Monday, 23 de December de 2024 ISSN 1519-7670 - Ano 24 - nº 1319

A mão indizível

De uns dias para cá, o horário nobre da televisão brasileira passou a veicular uma campanha publicitária para idolatrar o governo federal. Mais uma. Desta vez o mote é a mão: ela mesma, a mão, esse prodígio de articulações múltiplas com metacarpo, dedos, unhas e incontáveis habilidades, inclusive as políticas. A mão é a mais nova garota-propaganda dos atos do Executivo.

Não, não é de todo absurdo. Além de ferramenta, a mão pode ser discurso, e não apenas na linguagem de sinais. Existe a mão de esquerda: dos punhos cerrados, que denota combatividade. Há o dedo de direita: o dedo em riste, representante da razão que assevera. A mão espalmada, rija, voltada para a frente, no alto do braço erguido, é saudação nazista. Muda-se o contexto e essa mesma mão ganha outro significado: dentro da igreja ela abençoa os noivos, sorridentes, no altar. Existe a cura espiritual pela imposição de mãos, assim como existem a mão na cara, a mão de súplica, a mão que insulta. Há mãos à mancheia, mãos que não acabam mais. Agora os publicitários do Planalto, para darem uma mãozinha à imagem da Presidência da República, inventaram a mão eleitoreira. É a mão do PAC.

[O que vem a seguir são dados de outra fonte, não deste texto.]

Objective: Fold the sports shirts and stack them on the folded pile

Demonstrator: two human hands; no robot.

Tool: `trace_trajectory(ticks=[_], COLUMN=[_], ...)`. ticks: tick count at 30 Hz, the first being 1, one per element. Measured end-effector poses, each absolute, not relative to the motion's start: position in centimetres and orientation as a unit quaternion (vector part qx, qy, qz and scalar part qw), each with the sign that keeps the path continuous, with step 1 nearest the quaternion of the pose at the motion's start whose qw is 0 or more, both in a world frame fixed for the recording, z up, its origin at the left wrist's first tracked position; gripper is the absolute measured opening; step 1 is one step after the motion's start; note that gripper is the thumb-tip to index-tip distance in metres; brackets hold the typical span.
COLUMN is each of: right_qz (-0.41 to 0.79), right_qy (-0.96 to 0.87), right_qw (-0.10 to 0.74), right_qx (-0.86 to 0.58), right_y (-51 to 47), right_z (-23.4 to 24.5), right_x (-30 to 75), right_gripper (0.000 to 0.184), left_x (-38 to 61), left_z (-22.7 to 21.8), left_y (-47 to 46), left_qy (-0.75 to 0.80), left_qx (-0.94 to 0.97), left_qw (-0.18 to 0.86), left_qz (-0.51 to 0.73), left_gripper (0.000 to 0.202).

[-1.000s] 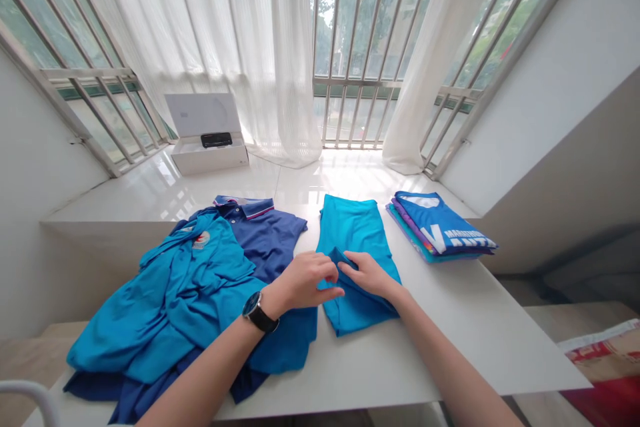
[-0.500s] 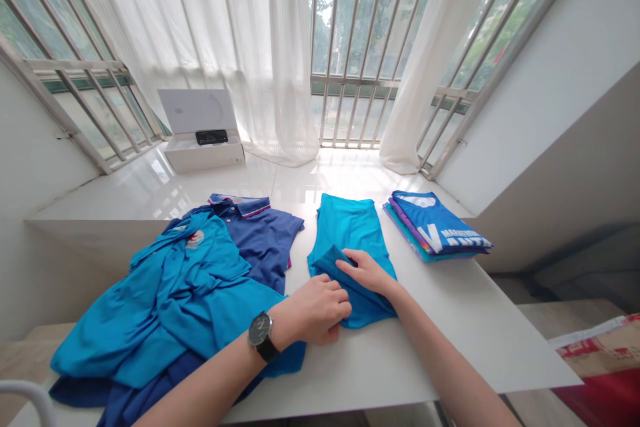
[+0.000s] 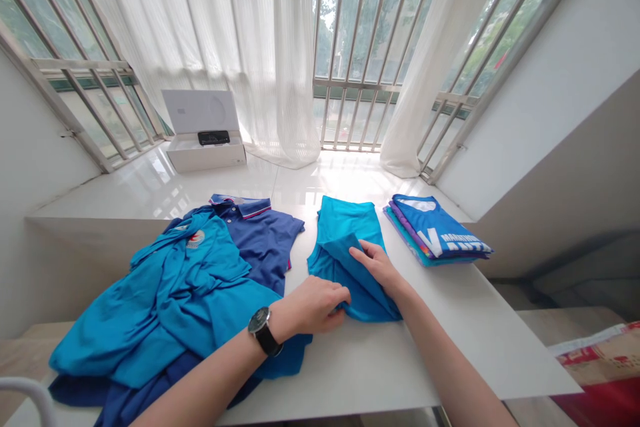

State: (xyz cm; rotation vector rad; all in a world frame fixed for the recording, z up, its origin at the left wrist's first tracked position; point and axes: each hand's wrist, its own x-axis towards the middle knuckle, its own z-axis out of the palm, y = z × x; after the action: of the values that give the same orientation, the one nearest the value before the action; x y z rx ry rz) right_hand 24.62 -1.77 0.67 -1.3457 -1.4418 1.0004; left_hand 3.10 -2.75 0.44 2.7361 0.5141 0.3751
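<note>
A teal garment [image 3: 345, 233] lies half folded in the middle of the white table [image 3: 465, 327]. My left hand [image 3: 313, 307], with a black watch on its wrist, pinches the garment's near left corner. My right hand [image 3: 379, 265] lies on top of the cloth with fingers curled over a raised fold. To the left sprawls a heap of unfolded shirts: a bright blue polo [image 3: 185, 293] over a darker blue polo [image 3: 260, 230]. A neat stack of folded shirts [image 3: 435, 230] rests to the right of the teal garment.
An open white box [image 3: 203, 133] with a black device inside stands on the glossy white ledge [image 3: 320, 180] behind the table. Sheer curtains and barred windows close the back. A red and white bag [image 3: 600, 360] lies on the floor at the right.
My left hand slid from the middle of the teal garment down to its near left corner. My right hand moved up the cloth, and the fold it holds has shifted away from me.
</note>
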Motion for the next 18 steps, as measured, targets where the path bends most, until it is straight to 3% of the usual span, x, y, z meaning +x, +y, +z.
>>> trace_trajectory(ticks=[4, 11, 18], right_qz=[0.406, 0.380, 0.351], right_qy=[-0.557, -0.567, -0.613], right_qw=[0.477, 0.481, 0.455], right_qx=[-0.545, -0.549, -0.543], right_y=[-1.9, -2.2, -2.7], right_z=[1.2, 1.8, 2.0], right_x=[24.9, 24.9, 24.1], right_gripper=[0.046, 0.047, 0.041], left_x=[3.4, 3.7, 4.0], left_z=[0.1, -0.6, -1.6], left_y=[-2.3, -1.5, -0.7], left_qy=[0.256, 0.350, 0.396], left_qx=[0.923, 0.889, 0.863], left_qw=[0.230, 0.234, 0.259], left_qz=[0.174, 0.182, 0.179], left_gripper=[0.012, 0.036, 0.019])
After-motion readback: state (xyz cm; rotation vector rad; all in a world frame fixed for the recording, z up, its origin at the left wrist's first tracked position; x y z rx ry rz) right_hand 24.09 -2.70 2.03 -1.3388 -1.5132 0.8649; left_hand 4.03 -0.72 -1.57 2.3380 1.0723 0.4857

Nos anúncios de TV, a mão do PAC é uma mãozona que desce do céu e põe estradas no alto de colinas verdes e planta escolas como árvores no descampado. Depois a mãozona volta para o céu, contente. É uma mãozona que parece mão boba, mas é apenas uma mão leve, no bom sentido: leve e bojuda como um balão de ar quente. Que mãozona é aquela? A voz em off diz que aquela é a mão do povo. “O Brasil está em boas mãos. Nas mãos do povo brasileiro”. No arremate do filmete promocional, duas mãos abertas, em concha, aparecem em close. Elas estão maquiadas, pintadas com as cores da bandeira nacional. São mãos humildes, populares, patrióticas – e sacralizadas. Misticamente sacralizadas.

Comunicando o oposto do que pretende?

A intencionalidade explícita, escancarada, quase obscena da inteligência publicitária reside aí. Ela pretende aproximar a expressão “nas mãos do povo” a uma outra, bastante conhecida, de uso corrente: “nas mãos de Deus”. É o que dizemos de um doente desenganado: ele está nas mãos de Deus. Mesmo quando não há esperanças, as mãos de Deus conduzem ao melhor pouso. “Segura na mão de Deus, e não olhe para trás”, entoavam os coroinhas há mais de 30 anos. Nesse ponto é que tirocínio publicitário enxergou a oportunidade de uma ressignificação que seria uma mão na roda: se, desde Roma, o latim ensina que “a voz do povo é a voz de Deus”, nada mais natural que insinuar que “as mãos do povo” são a materialização das mãos de Deus.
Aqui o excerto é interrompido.